Looking to purchase a dip tank for auto sized roller frames. I've read that the Easiway SUPRA and their other solutions don't do well with cleaning the ink but it does well on the emulsion. 

I'm looking for a cleaner that will do both ink and emulsion removal (after scraping excess ink off and not have to wipe with a rag and screen cleaner).

I'm noticing that Easiways dip tank is about half the price compared to Franmar dip tank. Is it because Franmars fits more screens at once? Can I use Easiways dip tank with Franmars solutions?

Is there any feedback on which solution you found worked best for both ink and emulsion removal?


----------



## macmiller (Jul 23, 2007)

I've used supra and regular easi-strip, and did not notice much a difference between the two. It will take enough of the ink off from the ink side to blow it out from the print side. The only thing I've noticed is that if there's a thin layer of ink on both sides of the mesh,(like from printing wet on wet) it has a harder time soaking into the emulsion. I just use a little press wash and get most of the ink out before it goes in the tank. The ink does need to be scraped out the best you can first, obviously


----------



## lcarriger (Jan 22, 2010)

T-Shirt, The difference between the Franmar tanks and the EasiWay tanks is that Easiways is a molded tank, meaning it's all one piece, and the Franmar tank is welded poly. Easiway also offers welded poly tanks, they are a little more spendy too. You can check on the Easiway website for dimensions/size or at any Easiway dealer.
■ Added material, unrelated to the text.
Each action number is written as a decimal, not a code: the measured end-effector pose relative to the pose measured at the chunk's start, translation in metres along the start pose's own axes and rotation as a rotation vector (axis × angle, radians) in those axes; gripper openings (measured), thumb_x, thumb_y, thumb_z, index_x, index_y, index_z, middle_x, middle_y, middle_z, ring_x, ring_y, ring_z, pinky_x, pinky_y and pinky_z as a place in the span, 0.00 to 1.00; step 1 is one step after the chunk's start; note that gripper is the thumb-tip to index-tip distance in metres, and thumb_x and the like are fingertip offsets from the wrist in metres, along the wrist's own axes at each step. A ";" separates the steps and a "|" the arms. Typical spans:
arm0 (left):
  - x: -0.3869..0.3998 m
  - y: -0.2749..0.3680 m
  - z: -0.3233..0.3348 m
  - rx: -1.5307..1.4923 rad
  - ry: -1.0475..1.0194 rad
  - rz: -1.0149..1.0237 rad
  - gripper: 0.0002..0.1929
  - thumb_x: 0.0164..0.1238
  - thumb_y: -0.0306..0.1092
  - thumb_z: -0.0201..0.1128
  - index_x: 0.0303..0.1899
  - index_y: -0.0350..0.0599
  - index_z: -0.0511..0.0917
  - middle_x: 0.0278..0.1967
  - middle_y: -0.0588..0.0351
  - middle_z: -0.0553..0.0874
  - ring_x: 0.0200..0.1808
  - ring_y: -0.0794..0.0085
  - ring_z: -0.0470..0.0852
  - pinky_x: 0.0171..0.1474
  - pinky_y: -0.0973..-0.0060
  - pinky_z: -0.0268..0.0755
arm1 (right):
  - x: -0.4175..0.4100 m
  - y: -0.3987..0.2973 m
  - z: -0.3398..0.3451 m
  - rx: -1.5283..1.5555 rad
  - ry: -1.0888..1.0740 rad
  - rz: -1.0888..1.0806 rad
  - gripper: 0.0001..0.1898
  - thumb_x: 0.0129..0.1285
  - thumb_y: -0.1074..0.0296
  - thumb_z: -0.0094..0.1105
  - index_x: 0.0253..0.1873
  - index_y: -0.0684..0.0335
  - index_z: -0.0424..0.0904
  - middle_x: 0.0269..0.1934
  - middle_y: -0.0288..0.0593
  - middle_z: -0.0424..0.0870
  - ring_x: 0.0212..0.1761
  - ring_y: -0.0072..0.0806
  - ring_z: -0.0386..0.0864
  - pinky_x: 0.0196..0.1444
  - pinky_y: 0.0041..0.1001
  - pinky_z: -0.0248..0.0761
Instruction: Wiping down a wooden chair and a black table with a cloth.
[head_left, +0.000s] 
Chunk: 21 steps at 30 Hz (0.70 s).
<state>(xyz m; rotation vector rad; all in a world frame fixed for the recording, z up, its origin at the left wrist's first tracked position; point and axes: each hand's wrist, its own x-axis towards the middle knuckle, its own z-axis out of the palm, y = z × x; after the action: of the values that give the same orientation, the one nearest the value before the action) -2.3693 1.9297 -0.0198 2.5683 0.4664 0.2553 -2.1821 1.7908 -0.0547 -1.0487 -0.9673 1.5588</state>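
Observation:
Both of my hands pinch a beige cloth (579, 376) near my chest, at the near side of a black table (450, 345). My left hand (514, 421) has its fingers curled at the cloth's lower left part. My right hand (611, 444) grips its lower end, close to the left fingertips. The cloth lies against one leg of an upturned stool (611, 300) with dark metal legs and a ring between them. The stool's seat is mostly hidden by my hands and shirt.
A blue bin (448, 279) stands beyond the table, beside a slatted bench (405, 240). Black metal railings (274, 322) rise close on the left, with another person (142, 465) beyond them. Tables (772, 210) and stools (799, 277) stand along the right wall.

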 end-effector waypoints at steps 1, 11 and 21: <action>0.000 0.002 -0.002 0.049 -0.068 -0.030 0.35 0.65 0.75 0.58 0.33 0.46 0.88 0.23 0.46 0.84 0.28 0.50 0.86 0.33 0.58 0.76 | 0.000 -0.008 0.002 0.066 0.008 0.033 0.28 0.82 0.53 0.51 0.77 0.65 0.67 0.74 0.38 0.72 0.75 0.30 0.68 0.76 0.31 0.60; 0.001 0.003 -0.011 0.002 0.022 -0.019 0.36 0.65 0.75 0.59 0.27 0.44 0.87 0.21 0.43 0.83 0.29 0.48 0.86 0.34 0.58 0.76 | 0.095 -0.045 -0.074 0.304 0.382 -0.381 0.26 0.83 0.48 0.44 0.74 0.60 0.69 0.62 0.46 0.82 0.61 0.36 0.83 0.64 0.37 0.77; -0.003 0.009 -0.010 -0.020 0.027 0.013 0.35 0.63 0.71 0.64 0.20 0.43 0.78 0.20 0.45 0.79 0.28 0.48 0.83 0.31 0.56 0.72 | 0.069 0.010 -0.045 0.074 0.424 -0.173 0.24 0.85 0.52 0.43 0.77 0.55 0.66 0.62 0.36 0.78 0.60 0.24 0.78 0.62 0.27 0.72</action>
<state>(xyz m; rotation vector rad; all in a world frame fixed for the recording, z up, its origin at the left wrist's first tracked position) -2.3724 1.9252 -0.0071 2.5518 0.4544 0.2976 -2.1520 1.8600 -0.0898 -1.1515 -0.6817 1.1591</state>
Also, with the EasiStrip and EasiStrip SUPRA there is no shelf life. In otherwords, this product will last in your tank until you have cleaned the prescribed amount of screens, not for 3 months like others. I have heard that many very small printers have kept the Easiway solution in the tank for 1 - 2 years.

Easiway also offers a new combo product called Easisolv 1028 Ink and Emulsion Remover that is more aggressive on the ink than the Supra, but still murders the emulsion.


----------



## thutch15 (Sep 8, 2008)

I started with the EasiStrip from Easiway and then made the switch to Franmar One Step. I am happy with it and will stick with it, but in all reality I don't know there is much difference. When I clean with a powerwasher I don't know that I could tell one from the other.


----------



## TshirtGuru (Jul 9, 2008)

Thanks for the reply guys. Is the drain essential? I guess it would be a little easier to change out the solutions. Since you used both Easistrip and Franmar One Step, did you just card your excess ink out and dip the screens in? I am trying to avoid having to use press wash and wipe with rags before dipping into the dip tank.


----------



## acetransco (Jan 2, 2007)

Good day,
Using a dip tank for roller frames is a No-No, if your frames are not sealed good, the roller bars will fill with the stripping chemical you are using. If you use the tank, to dissolve the ink and emulsion, you will end up with a ink sludge or residue on the end of the frame that setting on the bottom of the tank. According to my Saati Chem Rep, you can not mix emulsion remove & ink degrader together in the same tank, bad chemical reaction. You should ink degrade the screen first, then rinse, and then use the tank for just removing the emulsion, we have many customer do it this way!
Hope this is Helpful, David


----------



## TshirtGuru (Jul 9, 2008)

acetransco said:


> Good day,
> Using a dip tank for roller frames is a No-No, if your frames are not sealed good, the roller bars will fill with the stripping chemical you are using. If you use the tank, to dissolve the ink and emulsion, you will end up with a ink sludge or residue on the end of the frame that setting on the bottom of the tank. According to my Saati Chem Rep, you can not mix emulsion remove & ink degrader together in the same tank, bad chemical reaction. You should ink degrade the screen first, then rinse, and then use the tank for just removing the emulsion, we have many customer do it this way!
> Hope this is Helpful, David


So you're saying that the One Step (ink degrader and emulsion remover) is a bad way of reclaiming screens? I have Newman rollers with stainless steel bolts so rust shouldn't be an issue. Don't most shops with dip tanks use rollers and one step type of chemicals??


----------



## thutch15 (Sep 8, 2008)

acetransco said:


> Good day,
> Using a dip tank for roller frames is a No-No, if your frames are not sealed good, the roller bars will fill with the stripping chemical you are using. If you use the tank, to dissolve the ink and emulsion, you will end up with a ink sludge or residue on the end of the frame that setting on the bottom of the tank. According to my Saati Chem Rep, you can not mix emulsion remove & ink degrader together in the same tank, bad chemical reaction. You should ink degrade the screen first, then rinse, and then use the tank for just removing the emulsion, we have many customer do it this way!
> Hope this is Helpful, David


Have been using dip tank with roller frames for quite some time with zero issues... as well as many other people. Dip tanks cause no issue to roller frames.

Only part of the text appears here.